Page 46 of Faerie Fate (Fae Academy for Halflings #7)
Chapter Thirty-One
“ Y ou’ve got to be kidding,” I said out loud. “I’ve already been drawn into a damn war. Now there’s a dragon?”
I barely saw Poppy’s retreat, the slow slip of her arm unthreading through mine and her steps in the opposite direction.
“Fight the dragon, Tavi. Get to the chest. It’s the only way we’re going to make it out of this. If you defeat the dragon, you’ll have your answers, and your real power.”
Her whisper carried the weight of the world. Because if I died, Poppy did, too. Her body might not pass away for some time but her essence trapped inside of me would fade.
I eyed the dragon’s scaly head. The thing reared up, its neck arching. Its throat glowed red-orange in anticipation of roasting us both alive.
Gathering the last bits of my courage—and they were reluctant to be gathered, I confess—I stepped in front of Poppy. The dragon tracked my movements. When I moved, it moved.

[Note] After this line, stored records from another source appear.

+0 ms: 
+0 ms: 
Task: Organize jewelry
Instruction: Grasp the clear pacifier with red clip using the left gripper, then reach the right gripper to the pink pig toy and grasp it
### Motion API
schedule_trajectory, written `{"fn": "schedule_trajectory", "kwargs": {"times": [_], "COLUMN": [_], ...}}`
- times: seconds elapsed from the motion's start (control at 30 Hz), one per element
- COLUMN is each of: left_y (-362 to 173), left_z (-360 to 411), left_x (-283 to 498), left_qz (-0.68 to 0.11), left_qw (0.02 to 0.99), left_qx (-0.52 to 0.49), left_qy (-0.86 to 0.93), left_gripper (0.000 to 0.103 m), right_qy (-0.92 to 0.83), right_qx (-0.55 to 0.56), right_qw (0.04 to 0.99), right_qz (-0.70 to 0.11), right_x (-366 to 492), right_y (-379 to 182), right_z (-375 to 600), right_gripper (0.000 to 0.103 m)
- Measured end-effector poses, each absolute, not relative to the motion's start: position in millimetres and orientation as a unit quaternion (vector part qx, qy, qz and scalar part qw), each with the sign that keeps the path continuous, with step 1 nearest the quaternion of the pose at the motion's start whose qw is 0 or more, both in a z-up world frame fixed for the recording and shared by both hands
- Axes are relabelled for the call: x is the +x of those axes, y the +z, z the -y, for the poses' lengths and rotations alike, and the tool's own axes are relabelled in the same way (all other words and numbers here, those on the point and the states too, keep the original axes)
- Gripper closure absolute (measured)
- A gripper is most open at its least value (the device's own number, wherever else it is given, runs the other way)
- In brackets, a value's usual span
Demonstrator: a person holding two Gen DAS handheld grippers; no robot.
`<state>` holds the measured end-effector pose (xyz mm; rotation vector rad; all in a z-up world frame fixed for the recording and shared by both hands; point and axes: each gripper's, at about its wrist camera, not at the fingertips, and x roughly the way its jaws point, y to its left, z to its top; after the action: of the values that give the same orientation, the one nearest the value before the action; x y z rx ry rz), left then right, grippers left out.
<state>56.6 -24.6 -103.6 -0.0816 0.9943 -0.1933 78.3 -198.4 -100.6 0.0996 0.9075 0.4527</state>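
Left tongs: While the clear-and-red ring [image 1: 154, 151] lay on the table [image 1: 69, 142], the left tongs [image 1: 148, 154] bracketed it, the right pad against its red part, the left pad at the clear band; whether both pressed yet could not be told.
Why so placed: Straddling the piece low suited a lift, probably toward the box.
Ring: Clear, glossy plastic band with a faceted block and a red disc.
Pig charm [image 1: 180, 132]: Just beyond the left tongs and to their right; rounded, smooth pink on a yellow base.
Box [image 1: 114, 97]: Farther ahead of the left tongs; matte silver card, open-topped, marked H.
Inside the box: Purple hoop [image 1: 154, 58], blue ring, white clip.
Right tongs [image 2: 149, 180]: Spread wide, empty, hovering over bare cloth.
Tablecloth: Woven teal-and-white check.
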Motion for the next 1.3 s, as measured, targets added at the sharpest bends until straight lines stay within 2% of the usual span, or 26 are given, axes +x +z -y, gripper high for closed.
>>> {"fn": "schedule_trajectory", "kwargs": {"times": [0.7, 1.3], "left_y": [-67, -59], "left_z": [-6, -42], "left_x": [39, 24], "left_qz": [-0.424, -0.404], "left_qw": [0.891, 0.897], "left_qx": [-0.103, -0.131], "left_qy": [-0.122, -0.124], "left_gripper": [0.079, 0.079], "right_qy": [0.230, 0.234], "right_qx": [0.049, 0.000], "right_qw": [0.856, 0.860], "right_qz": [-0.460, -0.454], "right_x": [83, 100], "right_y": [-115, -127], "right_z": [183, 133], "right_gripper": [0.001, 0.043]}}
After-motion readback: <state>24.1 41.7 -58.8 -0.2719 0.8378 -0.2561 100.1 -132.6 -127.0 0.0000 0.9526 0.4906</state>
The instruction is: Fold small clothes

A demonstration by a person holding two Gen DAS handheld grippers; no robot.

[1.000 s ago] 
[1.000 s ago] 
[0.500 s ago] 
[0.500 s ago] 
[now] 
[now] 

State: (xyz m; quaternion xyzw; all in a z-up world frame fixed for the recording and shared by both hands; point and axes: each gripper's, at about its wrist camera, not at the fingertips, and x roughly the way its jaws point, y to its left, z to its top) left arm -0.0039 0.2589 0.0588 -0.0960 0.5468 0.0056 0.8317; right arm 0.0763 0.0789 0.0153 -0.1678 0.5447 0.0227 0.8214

Well, there was no sense in dragging this out, not when the pixies needed me at full strength. If I had to make it past this overgrown lizard, then hesitating did no good.
With a shout I ran forward, and flinched when the dragon reacted. Its tail whipped out, slashing across my cheek in a harsh blow, chastising, almost playful. My skin split and blood spurted.
I gasped and slapped my hand against the wound. The pain filtered through me but didn’t last long. If I had a sword?—
Hell no, who needed a sword when you had teeth and talons? In this vision, or wherever we were, I didn’t have to worry about Madam Muerte’s curse or any of the limitations of reality. There was no dragging exhaustion or stuttering when I drew on my powers.
So I urged my magic up from the depths of my abdomen and shifted my paws, striking at the dragon. I wasn’t close enough to make contact for the longest time.
Finally, I forced myself closer while watching out for that tail. I fought. I struck and kicked and bit empty air until my arms and legs didn’t belong to me anymore. I couldn’t feel them.
The dragon avoided my claws, avoided every blow. Its nails were sharper than mine, with curving tips honed to deadly precision.
“Tavi!”
Poppy’s screeched warning came just in time.. The dragon tried to take me out with a furious swipe of its tail. I leaped out of the way but ended up tripping over the bony length.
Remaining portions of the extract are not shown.